Forward syslog to Flume with rsyslog

Introduction

Syslog

In computing, syslog is a standard for message logging. It allows separation of the software that generates messages, the system that stores them, and the software that reports and analyzes them. Each message is labeled with a facility code, indicating the software type generating the message, and assigned a severity label.

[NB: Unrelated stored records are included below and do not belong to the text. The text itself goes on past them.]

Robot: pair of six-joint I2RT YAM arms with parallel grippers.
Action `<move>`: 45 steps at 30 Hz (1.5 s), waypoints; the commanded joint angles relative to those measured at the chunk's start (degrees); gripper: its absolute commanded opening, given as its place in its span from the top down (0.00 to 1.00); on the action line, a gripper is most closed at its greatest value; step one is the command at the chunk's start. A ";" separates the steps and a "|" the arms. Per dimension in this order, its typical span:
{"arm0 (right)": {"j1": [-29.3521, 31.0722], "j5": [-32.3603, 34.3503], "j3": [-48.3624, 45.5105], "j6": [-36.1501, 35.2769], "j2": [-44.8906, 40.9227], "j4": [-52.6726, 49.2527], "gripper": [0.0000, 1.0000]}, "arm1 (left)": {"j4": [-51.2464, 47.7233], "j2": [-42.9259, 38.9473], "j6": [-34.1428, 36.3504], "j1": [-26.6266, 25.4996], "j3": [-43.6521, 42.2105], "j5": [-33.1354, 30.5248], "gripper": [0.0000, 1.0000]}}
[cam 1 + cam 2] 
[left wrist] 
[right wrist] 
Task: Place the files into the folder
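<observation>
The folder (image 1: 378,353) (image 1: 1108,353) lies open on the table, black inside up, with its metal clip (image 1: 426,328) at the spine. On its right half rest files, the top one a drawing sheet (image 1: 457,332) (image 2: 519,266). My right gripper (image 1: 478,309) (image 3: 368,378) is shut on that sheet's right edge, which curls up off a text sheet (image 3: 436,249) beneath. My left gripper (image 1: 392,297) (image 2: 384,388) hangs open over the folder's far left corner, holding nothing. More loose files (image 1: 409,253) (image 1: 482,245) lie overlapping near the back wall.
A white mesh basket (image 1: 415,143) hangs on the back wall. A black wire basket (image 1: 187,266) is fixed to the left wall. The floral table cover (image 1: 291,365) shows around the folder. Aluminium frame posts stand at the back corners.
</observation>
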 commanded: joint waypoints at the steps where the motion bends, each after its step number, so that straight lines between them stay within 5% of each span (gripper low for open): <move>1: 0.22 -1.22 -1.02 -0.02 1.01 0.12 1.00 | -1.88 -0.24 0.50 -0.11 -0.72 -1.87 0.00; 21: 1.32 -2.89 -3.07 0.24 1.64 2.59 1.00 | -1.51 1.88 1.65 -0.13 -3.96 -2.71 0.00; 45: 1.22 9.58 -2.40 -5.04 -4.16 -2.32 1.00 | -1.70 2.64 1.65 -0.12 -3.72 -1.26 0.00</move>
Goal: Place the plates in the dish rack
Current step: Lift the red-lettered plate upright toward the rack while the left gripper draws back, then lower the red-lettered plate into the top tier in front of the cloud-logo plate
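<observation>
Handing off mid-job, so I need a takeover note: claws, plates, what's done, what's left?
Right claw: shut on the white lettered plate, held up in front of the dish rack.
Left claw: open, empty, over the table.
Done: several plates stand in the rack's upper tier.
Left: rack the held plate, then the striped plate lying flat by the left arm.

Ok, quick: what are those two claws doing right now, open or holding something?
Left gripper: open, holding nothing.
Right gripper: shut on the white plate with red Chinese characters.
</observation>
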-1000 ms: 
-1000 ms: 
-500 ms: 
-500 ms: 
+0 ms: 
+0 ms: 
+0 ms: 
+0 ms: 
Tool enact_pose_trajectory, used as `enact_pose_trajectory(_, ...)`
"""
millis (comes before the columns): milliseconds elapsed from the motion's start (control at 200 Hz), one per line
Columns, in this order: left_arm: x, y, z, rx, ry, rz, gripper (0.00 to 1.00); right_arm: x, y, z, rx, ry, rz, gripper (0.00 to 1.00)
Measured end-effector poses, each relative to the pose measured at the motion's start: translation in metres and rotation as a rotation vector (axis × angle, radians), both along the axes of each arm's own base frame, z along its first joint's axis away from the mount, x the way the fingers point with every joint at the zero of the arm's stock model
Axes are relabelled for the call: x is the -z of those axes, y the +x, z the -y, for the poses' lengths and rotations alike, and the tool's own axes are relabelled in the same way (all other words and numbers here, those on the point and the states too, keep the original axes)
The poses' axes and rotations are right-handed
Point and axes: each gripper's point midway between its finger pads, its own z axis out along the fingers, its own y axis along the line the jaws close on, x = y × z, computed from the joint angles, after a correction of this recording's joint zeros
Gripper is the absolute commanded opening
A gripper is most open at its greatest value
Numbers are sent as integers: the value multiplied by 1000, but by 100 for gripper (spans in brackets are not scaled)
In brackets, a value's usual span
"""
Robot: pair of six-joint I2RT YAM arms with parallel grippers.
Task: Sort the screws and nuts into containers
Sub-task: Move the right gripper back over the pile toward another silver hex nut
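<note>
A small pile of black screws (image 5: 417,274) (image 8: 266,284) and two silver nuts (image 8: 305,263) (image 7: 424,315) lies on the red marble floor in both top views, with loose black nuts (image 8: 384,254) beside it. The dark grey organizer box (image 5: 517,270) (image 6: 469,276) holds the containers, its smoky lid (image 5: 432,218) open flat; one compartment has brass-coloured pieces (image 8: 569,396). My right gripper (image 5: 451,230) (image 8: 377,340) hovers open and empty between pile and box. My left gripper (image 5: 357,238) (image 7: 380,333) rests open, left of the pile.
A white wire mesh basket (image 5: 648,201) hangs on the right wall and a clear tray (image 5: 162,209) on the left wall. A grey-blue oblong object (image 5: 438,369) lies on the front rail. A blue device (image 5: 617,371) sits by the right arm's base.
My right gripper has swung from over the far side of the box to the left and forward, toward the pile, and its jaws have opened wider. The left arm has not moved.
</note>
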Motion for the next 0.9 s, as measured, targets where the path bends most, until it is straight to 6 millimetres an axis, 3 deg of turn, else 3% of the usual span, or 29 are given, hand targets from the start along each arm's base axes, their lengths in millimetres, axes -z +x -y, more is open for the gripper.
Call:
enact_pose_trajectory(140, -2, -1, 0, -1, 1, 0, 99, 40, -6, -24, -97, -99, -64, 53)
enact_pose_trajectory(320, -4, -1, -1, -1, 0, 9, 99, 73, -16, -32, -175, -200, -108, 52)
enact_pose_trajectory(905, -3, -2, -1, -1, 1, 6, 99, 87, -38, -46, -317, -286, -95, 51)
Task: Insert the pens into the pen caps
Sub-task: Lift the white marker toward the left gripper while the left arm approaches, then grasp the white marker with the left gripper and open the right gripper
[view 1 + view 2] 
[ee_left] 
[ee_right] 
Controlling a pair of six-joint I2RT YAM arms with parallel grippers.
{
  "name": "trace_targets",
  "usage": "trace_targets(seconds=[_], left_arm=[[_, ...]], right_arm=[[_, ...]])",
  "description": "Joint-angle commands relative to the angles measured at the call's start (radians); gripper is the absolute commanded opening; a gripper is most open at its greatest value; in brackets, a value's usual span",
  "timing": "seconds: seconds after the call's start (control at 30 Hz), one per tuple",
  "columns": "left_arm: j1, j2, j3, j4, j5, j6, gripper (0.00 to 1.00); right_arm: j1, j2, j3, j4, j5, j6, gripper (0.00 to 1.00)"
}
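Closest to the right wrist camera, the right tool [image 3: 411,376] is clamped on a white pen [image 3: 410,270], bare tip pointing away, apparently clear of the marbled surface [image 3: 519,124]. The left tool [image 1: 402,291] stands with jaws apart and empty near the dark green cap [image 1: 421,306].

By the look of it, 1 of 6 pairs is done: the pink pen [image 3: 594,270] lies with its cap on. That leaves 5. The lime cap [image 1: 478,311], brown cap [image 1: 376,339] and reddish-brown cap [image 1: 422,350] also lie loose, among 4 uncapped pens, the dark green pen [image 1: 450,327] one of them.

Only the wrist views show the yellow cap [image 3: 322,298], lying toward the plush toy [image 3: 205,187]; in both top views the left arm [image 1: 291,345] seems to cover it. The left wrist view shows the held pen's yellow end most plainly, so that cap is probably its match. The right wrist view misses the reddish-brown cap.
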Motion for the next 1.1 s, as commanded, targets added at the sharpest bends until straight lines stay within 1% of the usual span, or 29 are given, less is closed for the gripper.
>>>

Computer system designers may use syslog for system management and security auditing as well as general informational, analysis, and debugging messages. A wide variety of devices, such as printers, routers, and message receivers across many platforms use the syslog standard. This permits the consolidation of logging data from different types of systems in a central repository. Implementations of syslog exist for many operating systems.

Benefits of syslog

Helps analyze the root cause for any trouble or problem caused
Reduce overall downtime helping to troubleshoot issues faster with all the logs
Improves incident management by active detection of issues
Self-determination of incidents along with auto resolution
Simplified architecture with different level of severity like error,info,warning etc

In this post, I'll be using HDFS as central repository for syslogs and hive as analytical platform.

Rsyslog

Rsyslog is an open-source software utility used on UNIX and Unix-like computer systems for forwarding log messages in an IP network. It implements the basic syslog protocol, extends it with content-based filtering, rich filtering capabilities, flexible configuration options and adds features such as using TCP for transport.

Note:
Please review the post Streaming Twitter Data using Apache Flume before this one for Flume introduction and architechture.

Flume's syslog TCP source

The Syslog TCP source provides an endpoint for messages over TCP, allowing for a larger payload size and TCP retry semantics that should be used for any reliable inter-server communications.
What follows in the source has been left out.